What to do: Drop every picture, then print the rest of the listing exactly as given.

The data:
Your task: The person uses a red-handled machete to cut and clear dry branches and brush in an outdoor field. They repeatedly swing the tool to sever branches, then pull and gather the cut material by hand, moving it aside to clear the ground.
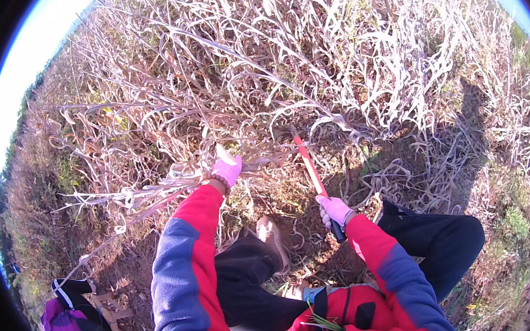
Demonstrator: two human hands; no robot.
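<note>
My left hand (227, 168), in a pink glove with a beaded bracelet at the wrist, is closed around a bunch of dry stalks (168, 186) that trail off to the left. My right hand (335, 211), also gloved in pink, grips the black end of a long-handled tool with an orange-red shaft (311, 166). The tool's far end reaches into the dry stalks ahead, and its head is too hidden to make out clearly. My brown shoe (271, 241) rests on the ground between my arms.
Dense dry standing stalks (265, 57) spread ahead and to both sides. Cut or fallen stalks (389, 178) lie on the ground at the right. At the lower left, part of a person in purple and black clothing (65, 316) shows. A dark shadow (471, 136) falls on the right.
</note>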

Task response:
Your task: The person uses a red-handled machete to cut and clear dry branches and brush in an outdoor field. They repeatedly swing the tool to sever branches, then pull and gather the cut material by hand, moving it aside to clear the ground.
Demonstrator: two human hands; no robot.
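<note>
My left hand (227, 168), in a pink glove with a beaded bracelet at the wrist, is closed around a bunch of dry stalks (168, 186) that trail off to the left. My right hand (335, 211), also gloved in pink, grips the black end of a long-handled tool with an orange-red shaft (311, 166). The tool's far end reaches into the dry stalks ahead, and its head is too hidden to make out clearly. My brown shoe (271, 241) rests on the ground between my arms.
Dense dry standing stalks (265, 57) spread ahead and to both sides. Cut or fallen stalks (389, 178) lie on the ground at the right. At the lower left, part of a person in purple and black clothing (65, 316) shows. A dark shadow (471, 136) falls on the right.
</note>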

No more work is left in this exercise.